Adrean Eskew says he tried to take advantage of every opportunity he could at Northwest Missouri State University, and it paid off as he looks toward beginning his career as a special education teacher.

“I felt like a totally different person coming in than I am leaving,” he said.

Adrean graduated May 7 from Northwest with his bachelor’s degree in special education and elementary education. In addition to his coursework at Northwest, he was a member of the Bearcat football team and coached several sports while student teaching in the Maryville R-II School District.

He begins work in the fall as a special education teacher at Maryville high School.

“I'm so excited,” he said. “It has been a long five years, but I’ve really enjoyed every part of it, and I’m ready to start the next chapter of my life.”

Having watched his older brother, Austen, play football for the Bearcats, Adrean developed an affinity for Northwest and wanted to follow his brother to the University.

“Everybody talks about the family atmosphere that Northwest has to offer, but mine quite literally was the reason that I came to Northwest,” he said. “My brother really enjoyed Northwest just as much as I ended up enjoying it, but he truly advocated for Northwest and he was part of the reason that I pushed to come to Northwest.”

Adrean arrived at Northwest, however, with uncertainly about his career aspirations and the area he wanted to study. Yet, a composition course during his second year connected him with Stancy Bond, a senior instructor of English who helped him realize his interest in teaching. “She taught me so many great qualities to possess as a future educator and her willingness to do so much for others was truly inspirational,” he said. “She’s one of the first teachers that comes to mind when I think of somebody who had a big part in what I’m doing today.”

He also recalled his relationships with high school teachers and other mentors during his formative years in Lawson, Missouri. He remembered how he enjoyed assisting classmates with special needs there and wanted to help other students with similar needs.

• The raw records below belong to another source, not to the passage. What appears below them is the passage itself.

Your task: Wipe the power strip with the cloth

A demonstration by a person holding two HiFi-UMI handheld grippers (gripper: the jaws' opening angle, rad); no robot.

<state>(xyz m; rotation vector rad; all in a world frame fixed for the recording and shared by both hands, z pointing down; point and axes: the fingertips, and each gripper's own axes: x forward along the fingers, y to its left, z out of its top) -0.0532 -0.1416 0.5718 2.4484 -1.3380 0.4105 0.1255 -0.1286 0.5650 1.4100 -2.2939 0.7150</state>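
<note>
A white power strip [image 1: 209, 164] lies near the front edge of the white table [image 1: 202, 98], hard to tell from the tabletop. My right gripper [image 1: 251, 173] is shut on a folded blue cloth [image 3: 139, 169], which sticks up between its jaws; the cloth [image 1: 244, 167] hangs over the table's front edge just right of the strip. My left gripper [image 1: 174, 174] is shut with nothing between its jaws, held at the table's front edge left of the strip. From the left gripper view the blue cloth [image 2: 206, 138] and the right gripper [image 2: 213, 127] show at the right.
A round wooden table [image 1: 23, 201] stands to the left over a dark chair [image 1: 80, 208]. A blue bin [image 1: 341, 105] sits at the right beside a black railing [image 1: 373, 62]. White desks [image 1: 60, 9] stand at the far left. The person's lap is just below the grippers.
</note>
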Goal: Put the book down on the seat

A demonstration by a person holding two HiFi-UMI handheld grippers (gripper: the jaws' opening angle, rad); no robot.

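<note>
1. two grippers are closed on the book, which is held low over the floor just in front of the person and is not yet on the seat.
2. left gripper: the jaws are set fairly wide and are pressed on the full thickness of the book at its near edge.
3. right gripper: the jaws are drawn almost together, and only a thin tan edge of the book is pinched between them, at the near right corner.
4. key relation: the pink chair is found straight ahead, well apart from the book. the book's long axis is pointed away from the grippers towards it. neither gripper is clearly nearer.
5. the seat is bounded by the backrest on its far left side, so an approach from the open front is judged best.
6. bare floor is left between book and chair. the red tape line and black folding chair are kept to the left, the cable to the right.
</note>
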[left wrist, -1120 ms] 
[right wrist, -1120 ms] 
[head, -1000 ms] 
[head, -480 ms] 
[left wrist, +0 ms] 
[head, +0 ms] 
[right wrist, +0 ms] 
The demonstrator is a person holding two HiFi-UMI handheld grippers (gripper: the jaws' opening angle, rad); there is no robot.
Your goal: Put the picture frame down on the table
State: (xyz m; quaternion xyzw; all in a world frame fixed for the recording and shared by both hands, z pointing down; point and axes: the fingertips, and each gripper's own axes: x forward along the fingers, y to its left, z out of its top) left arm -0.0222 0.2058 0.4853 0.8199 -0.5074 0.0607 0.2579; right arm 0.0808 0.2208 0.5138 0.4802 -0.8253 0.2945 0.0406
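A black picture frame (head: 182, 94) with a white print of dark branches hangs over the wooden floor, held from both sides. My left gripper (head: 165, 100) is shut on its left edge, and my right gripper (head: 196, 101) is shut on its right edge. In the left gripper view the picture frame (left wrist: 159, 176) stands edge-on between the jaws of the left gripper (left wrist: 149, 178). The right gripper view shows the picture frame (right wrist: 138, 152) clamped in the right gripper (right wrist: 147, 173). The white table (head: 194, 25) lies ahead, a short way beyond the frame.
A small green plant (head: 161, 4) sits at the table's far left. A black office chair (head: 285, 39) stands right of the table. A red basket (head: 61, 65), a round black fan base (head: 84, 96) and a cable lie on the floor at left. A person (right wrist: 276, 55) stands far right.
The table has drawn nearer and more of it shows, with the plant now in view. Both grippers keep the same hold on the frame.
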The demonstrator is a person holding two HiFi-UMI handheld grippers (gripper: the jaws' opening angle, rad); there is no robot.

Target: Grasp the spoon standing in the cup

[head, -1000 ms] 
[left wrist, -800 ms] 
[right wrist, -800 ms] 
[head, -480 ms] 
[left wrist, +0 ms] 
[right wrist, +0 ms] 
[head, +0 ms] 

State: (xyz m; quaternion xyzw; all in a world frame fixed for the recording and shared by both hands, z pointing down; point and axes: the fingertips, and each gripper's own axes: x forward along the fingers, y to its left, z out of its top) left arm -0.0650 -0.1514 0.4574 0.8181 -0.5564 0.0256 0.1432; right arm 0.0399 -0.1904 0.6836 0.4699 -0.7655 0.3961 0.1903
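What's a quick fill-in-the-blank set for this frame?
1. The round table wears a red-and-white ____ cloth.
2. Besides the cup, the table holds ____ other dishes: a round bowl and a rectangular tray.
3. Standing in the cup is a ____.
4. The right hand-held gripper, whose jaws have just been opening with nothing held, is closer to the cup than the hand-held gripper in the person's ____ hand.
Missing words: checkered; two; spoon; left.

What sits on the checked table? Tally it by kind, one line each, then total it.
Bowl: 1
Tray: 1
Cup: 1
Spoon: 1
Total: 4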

“I kind of just jumped into education, and I didn’t know how much I would truly enjoy it until I was able to get into education program,” he said. “I was able to learn so many different things and I truly got involved in the community, and I loved it.”

As he found his footing in Northwest’s School of Education, Adrean benefited from its profession-based curriculum, which places students in diverse school settings to apply learning from their clinical experiences on campus.

Because of the education he received at Northwest, Adrean believes he is well-prepared to begin his teaching career.

“It’s not an easy thing to do, teaching in front of other teachers who’ve done it for a long time, but Northwest does a good job of continuing to get you in the classroom so that you’re comfortable being uncomfortable early on,” he said. “Being able to get in a classroom quick is an advantage Northwest has over any school.”